Task statement
Omit the images and retype the records verbatim.

Available records

####

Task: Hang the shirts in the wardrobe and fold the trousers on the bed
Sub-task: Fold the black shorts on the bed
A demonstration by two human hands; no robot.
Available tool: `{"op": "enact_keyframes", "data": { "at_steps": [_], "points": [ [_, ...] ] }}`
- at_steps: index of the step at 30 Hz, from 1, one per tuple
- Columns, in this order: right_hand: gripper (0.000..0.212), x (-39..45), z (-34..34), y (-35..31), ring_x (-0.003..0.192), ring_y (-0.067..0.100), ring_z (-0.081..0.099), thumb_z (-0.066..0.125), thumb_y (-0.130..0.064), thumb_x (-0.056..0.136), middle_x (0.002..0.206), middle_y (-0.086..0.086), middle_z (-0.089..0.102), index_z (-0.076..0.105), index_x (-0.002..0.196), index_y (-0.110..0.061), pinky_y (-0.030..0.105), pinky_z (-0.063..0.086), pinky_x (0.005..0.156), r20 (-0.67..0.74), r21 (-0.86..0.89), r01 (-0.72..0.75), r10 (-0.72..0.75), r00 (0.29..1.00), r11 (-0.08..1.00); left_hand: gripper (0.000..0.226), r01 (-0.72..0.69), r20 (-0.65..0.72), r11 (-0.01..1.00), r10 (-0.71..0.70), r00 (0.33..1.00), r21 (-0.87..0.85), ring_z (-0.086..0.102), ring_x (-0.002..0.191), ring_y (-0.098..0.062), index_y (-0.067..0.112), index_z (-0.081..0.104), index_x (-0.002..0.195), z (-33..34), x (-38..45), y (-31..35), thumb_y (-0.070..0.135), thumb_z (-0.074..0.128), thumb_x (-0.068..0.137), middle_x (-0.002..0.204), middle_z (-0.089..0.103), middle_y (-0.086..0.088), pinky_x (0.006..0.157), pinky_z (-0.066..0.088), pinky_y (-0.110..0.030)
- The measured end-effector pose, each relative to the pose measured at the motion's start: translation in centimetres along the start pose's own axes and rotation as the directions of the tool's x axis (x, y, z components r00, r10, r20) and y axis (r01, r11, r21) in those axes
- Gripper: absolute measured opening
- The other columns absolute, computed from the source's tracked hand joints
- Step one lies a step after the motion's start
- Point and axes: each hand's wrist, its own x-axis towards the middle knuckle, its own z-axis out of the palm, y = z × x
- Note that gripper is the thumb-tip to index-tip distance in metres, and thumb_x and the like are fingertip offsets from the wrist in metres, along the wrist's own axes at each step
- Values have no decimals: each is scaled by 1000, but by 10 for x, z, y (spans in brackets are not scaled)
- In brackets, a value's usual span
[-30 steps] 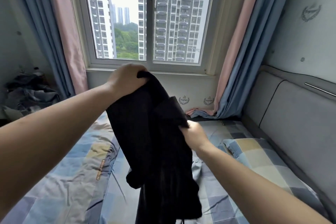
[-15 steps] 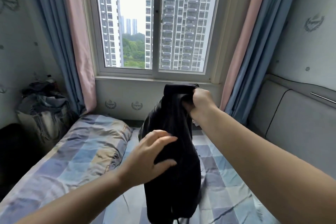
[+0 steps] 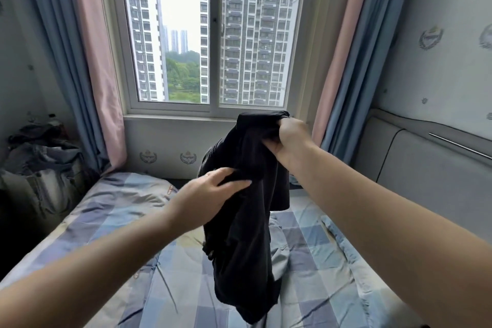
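A black garment hangs crumpled in front of me above the bed, its lower end reaching down to the checked sheet. My right hand grips its bunched top edge just below the window sill. Lower and to the left, my left hand pinches a fold of the cloth between thumb and fingers at the garment's middle. I cannot tell whether it is a shirt or trousers. No wardrobe is in view.
A blue checked quilt lies bunched on the bed's left side. A heap of dark clothes sits against the left wall. A grey padded headboard runs along the right. Curtains frame the window ahead.
My left hand let go of the garment's top and dropped to its middle, where it now pinches a fold. My right hand rose to hold the top edge.
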Motion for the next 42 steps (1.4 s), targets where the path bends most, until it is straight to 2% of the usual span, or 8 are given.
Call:
{"op": "enact_keyframes", "data": {
  "at_steps": [4,8,16,19,26,31,37,42],
  "points": [
    [24,7,-20,10,87,26,64,37,-2,96,99,15,64,61,97,-7,28,55,51,15,-62,-46,47,999,997,53,202,-41,874,-244,969,-442,59,114,-8,22,54,134,-15,31,-4,-3,59,87,125,61,8,99,45,-21],
    [12,7,-45,27,80,16,66,48,-10,97,96,7,65,60,95,-13,27,58,60,89,-211,-117,138,986,970,60,418,86,526,-543,836,-741,58,88,8,55,54,114,-30,60,2,0,51,91,107,62,31,75,41,-2],
    [36,-30,-55,40,83,-8,65,56,-38,93,107,-10,64,51,125,-23,11,50,65,414,-420,163,29,910,893,25,388,290,-32,-720,631,-921,64,59,-11,20,72,85,-31,106,25,2,54,93,75,65,-4,54,54,-22],
    [44,-35,-63,43,105,12,65,55,-28,94,121,3,64,43,136,-19,28,54,89,414,-400,187,-6,910,897,12,344,325,-128,-722,610,-930,68,62,-11,14,69,95,-32,113,26,6,68,86,81,68,-6,55,53,-20],
    [34,-31,-84,53,84,7,65,42,-40,100,98,-6,68,58,125,-23,34,53,78,442,-408,24,174,880,913,39,406,295,55,-597,746,-912,70,90,-16,25,67,104,-43,117,19,-1,76,75,105,67,-6,78,56,-25],
    [7,-24,-84,88,80,14,62,62,-25,90,86,2,69,67,89,-21,36,52,78,371,-723,187,146,917,665,28,375,224,148,-587,778,-915,69,79,-10,28,75,88,-48,110,13,1,69,82,86,72,2,69,54,-20],
    [20,-1,-100,117,69,19,52,54,-17,82,70,2,63,49,63,-14,33,37,61,237,-926,240,-46,970,292,18,284,152,60,-730,666,-957,69,69,-8,20,74,82,-65,94,-17,4,67,86,74,72,4,61,53,-19],
    [28,21,-122,116,100,28,56,48,-16,87,113,5,52,58,109,-31,35,47,80,187,-981,192,-131,974,29,11,306,124,52,-840,528,-951,69,65,-8,16,71,83,-68,71,-49,7,66,87,71,70,3,59,54,-19]
  ]
}}
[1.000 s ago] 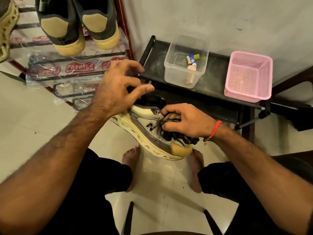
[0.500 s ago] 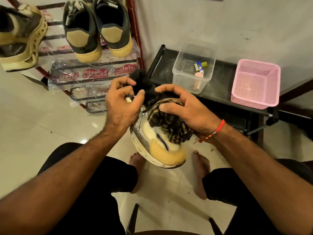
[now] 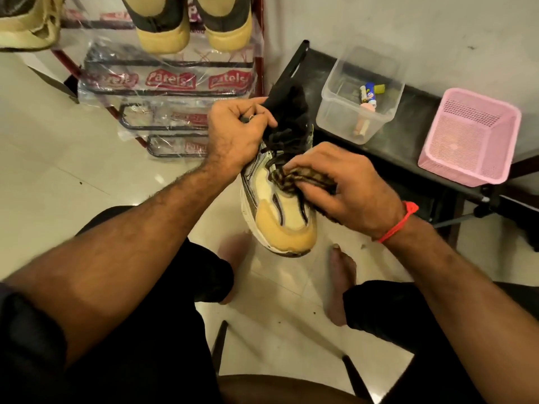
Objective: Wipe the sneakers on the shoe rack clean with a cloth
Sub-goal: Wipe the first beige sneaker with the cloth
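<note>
A cream and tan sneaker (image 3: 287, 221) with black laces hangs in mid-air between my knees, toe pointing toward me. My left hand (image 3: 236, 135) grips its black tongue and lace area at the far end. My right hand (image 3: 339, 186) holds a dark checked cloth (image 3: 294, 177) bunched in its fingers and presses it on the sneaker's upper, just below the laces. The shoe rack (image 3: 175, 80), wrapped in printed plastic, stands at the upper left with a pair of dark and tan shoes (image 3: 189, 27) on it and another cream sneaker (image 3: 27, 27) at its left edge.
A low black stand (image 3: 414, 153) on the right carries a clear plastic tub (image 3: 358, 97) with small items and a pink mesh basket (image 3: 469, 138). My bare feet rest on the pale tiled floor (image 3: 58, 182) below the sneaker. A chair frame shows beneath me.
The sneaker has tipped from lying on its side to toe toward me. My left hand has taken hold of the tongue, and the cloth has slid down onto the upper.
</note>
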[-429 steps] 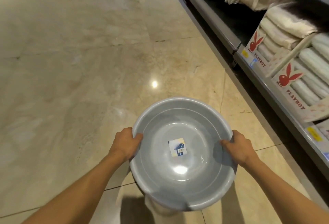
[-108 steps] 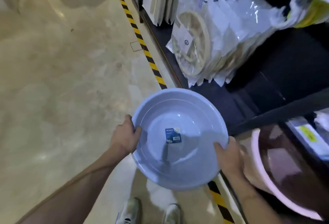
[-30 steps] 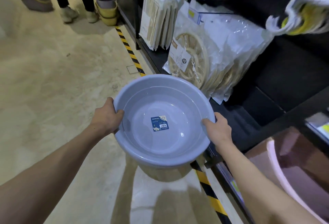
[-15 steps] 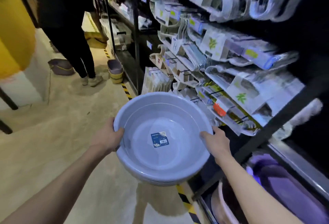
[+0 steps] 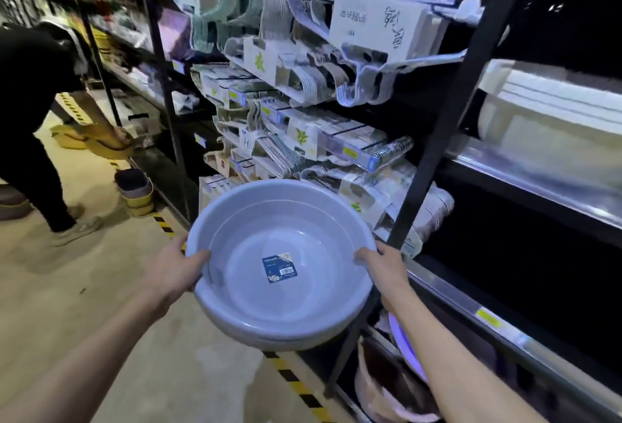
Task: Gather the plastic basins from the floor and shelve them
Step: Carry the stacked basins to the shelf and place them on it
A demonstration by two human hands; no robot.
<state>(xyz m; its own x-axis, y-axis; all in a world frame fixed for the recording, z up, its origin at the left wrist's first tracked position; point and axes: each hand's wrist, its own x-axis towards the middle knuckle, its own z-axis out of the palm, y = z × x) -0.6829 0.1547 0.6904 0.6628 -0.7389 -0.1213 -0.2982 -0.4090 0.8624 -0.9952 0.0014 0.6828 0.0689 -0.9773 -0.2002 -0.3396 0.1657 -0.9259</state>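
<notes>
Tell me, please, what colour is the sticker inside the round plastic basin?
Dark blue with a white barcode patch, the sticker inside the grey-blue round plastic basin; head view.

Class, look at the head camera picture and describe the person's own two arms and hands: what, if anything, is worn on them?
Both forearms are bare from the bottom edge of the picture to the fingers, with no sleeve in view. The left hand and the right hand wear no gloves. No watch, bracelet or ring shows on either wrist or on the visible fingers. Nothing is marked or taped on them.
</notes>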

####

Answer section
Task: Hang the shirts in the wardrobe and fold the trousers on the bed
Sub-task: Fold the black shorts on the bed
A demonstration by two human hands; no robot.
Available tool: `{"op": "enact_keyframes", "data": { "at_steps": [_], "points": [ [_, ...] ] }}`
- at_steps: index of the step at 30 Hz, from 1, one per tuple
- Columns, in this order: right_hand: gripper (0.000..0.212), x (-39..45), z (-34..34), y (-35..31), ring_x (-0.003..0.192), ring_y (-0.067..0.100), ring_z (-0.081..0.099), thumb_z (-0.066..0.125), thumb_y (-0.130..0.064), thumb_x (-0.056..0.136), middle_x (0.002..0.206), middle_y (-0.086..0.086), middle_z (-0.089..0.102), index_z (-0.076..0.105), index_x (-0.002..0.196), index_y (-0.110..0.061), pinky_y (-0.030..0.105), pinky_z (-0.063..0.086), pinky_x (0.005..0.156), r20 (-0.67..0.74), r21 (-0.86..0.89), r01 (-0.72..0.75), r10 (-0.72..0.75), r00 (0.29..1.00), r11 (-0.08..1.00); left_hand: gripper (0.000..0.226), r01 (-0.72..0.69), r20 (-0.65..0.72), r11 (-0.01..1.00), r10 (-0.71..0.70), r00 (0.33..1.00), r21 (-0.87..0.85), ring_z (-0.086..0.102), ring_x (-0.002..0.191), ring_y (-0.098..0.062), index_y (-0.067..0.112), index_z (-0.081..0.104), index_x (-0.002..0.195), z (-33..34), x (-38..45), y (-31..35), thumb_y (-0.070..0.135), thumb_z (-0.074..0.128), thumb_x (-0.068..0.137), middle_x (-0.002..0.204), middle_z (-0.089..0.103), middle_y (-0.086..0.088), pinky_x (0.006..0.157), pinky_z (-0.066..0.088), pinky_y (-0.110..0.030)
- The measured end-effector pose, each relative to the pose measured at the motion's start: translation in centimetres along the start pose's own axes and rotation as the directions of the tool's x axis (x, y, z components r00, r10, r20) and y axis (r01, r11, r21) in those axes
- Gripper: absolute measured opening
- The other columns absolute, computed from the source's tracked hand joints
- Step one lies a step after the motion's start
- Point and axes: each hand's wrist, its own x-axis towards the middle knuckle, its own z-axis out of the palm, y = z × x
- Note that gripper is the thumb-tip to index-tip distance in metres, and thumb_x and the like are fingertip offsets from the wrist in metres, along the wrist's own axes at each step
- Values have no decimals: each is scaled by 1000, but by 10 for x, z, y (spans in brackets are not scaled)
- In brackets, a value's usual span
[-30 steps] 
[-15 steps] 
[+0 steps] 
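A black garment hangs crumpled in front of me above the bed, its lower end reaching down to the checked sheet. My right hand grips its bunched top edge just below the window sill. Lower and to the left, my left hand pinches a fold of the cloth between thumb and fingers at the garment's middle. I cannot tell whether it is a shirt or trousers. No wardrobe is in view.
A blue checked quilt lies bunched on the bed's left side. A heap of dark clothes sits against the left wall. A grey padded headboard runs along the right. Curtains frame the window ahead.
My left hand let go of the garment's top and dropped to its middle, where it now pinches a fold. My right hand rose to hold the top edge.
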Motion for the next 42 steps (1.4 s), targets where the path bends most, until it is straight to 2% of the usual span, or 8 are given.
Call:
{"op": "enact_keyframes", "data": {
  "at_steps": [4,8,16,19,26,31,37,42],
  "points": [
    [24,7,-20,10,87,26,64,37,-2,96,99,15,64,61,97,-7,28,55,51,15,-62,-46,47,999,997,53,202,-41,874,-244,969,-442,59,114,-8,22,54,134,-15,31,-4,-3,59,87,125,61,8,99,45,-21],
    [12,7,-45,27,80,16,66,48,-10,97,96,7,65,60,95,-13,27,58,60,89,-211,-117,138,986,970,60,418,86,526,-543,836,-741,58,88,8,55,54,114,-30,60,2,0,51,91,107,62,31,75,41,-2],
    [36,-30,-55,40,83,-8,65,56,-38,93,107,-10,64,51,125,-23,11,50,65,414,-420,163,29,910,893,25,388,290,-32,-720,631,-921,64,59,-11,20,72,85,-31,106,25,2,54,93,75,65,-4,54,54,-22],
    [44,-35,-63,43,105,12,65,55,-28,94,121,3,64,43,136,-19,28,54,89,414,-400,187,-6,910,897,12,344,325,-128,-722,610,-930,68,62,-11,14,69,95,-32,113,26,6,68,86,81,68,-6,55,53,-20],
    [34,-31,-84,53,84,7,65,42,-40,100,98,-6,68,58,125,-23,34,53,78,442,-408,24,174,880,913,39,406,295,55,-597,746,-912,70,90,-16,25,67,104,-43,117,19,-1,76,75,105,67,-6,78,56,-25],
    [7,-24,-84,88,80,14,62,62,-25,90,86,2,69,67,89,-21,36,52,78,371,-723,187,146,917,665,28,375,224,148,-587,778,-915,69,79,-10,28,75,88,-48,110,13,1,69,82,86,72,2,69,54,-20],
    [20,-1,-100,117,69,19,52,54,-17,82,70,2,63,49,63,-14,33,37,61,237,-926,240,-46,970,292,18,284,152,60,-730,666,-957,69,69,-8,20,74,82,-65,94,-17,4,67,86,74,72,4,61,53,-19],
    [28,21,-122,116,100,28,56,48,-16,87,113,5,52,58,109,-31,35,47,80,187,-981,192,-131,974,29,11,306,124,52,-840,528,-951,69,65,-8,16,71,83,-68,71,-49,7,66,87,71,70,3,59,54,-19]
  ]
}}
[1.000 s ago] 
[0.500 s ago] 
[now] 
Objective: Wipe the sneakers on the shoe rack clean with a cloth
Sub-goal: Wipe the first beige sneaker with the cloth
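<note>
A cream and tan sneaker (image 3: 287, 221) with black laces hangs in mid-air between my knees, toe pointing toward me. My left hand (image 3: 236, 135) grips its black tongue and lace area at the far end. My right hand (image 3: 339, 186) holds a dark checked cloth (image 3: 294, 177) bunched in its fingers and presses it on the sneaker's upper, just below the laces. The shoe rack (image 3: 175, 80), wrapped in printed plastic, stands at the upper left with a pair of dark and tan shoes (image 3: 189, 27) on it and another cream sneaker (image 3: 27, 27) at its left edge.
A low black stand (image 3: 414, 153) on the right carries a clear plastic tub (image 3: 358, 97) with small items and a pink mesh basket (image 3: 469, 138). My bare feet rest on the pale tiled floor (image 3: 58, 182) below the sneaker. A chair frame shows beneath me.
The sneaker has tipped from lying on its side to toe toward me. My left hand has taken hold of the tongue, and the cloth has slid down onto the upper.
</note>
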[-429 steps] 
[-108 steps] 
[-30 steps] 
[-15 steps] 
[+0 steps] 
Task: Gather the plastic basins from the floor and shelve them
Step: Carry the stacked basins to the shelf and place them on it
A demonstration by two human hands; no robot.
<state>(xyz m; its own x-axis, y-axis; all in a world frame fixed for the recording, z up, its origin at the left wrist's first tracked position; point and axes: each hand's wrist, its own x-axis towards the middle knuckle, its own z-axis out of the palm, y = z × x) -0.6829 0.1547 0.6904 0.6628 -0.7389 -0.1213 -0.2982 -0.4090 0.8624 -0.9952 0.0014 0.6828 0.0689 -0.9773 -0.2002 -0.3396 0.1657 -0.9259</state>
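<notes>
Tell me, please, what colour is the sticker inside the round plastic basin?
Dark blue with a white barcode patch, the sticker inside the grey-blue round plastic basin; head view.

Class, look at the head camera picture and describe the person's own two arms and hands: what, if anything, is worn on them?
Both forearms are bare from the bottom edge of the picture to the fingers, with no sleeve in view. The left hand and the right hand wear no gloves. No watch, bracelet or ring shows on either wrist or on the visible fingers. Nothing is marked or taped on them.
</notes>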

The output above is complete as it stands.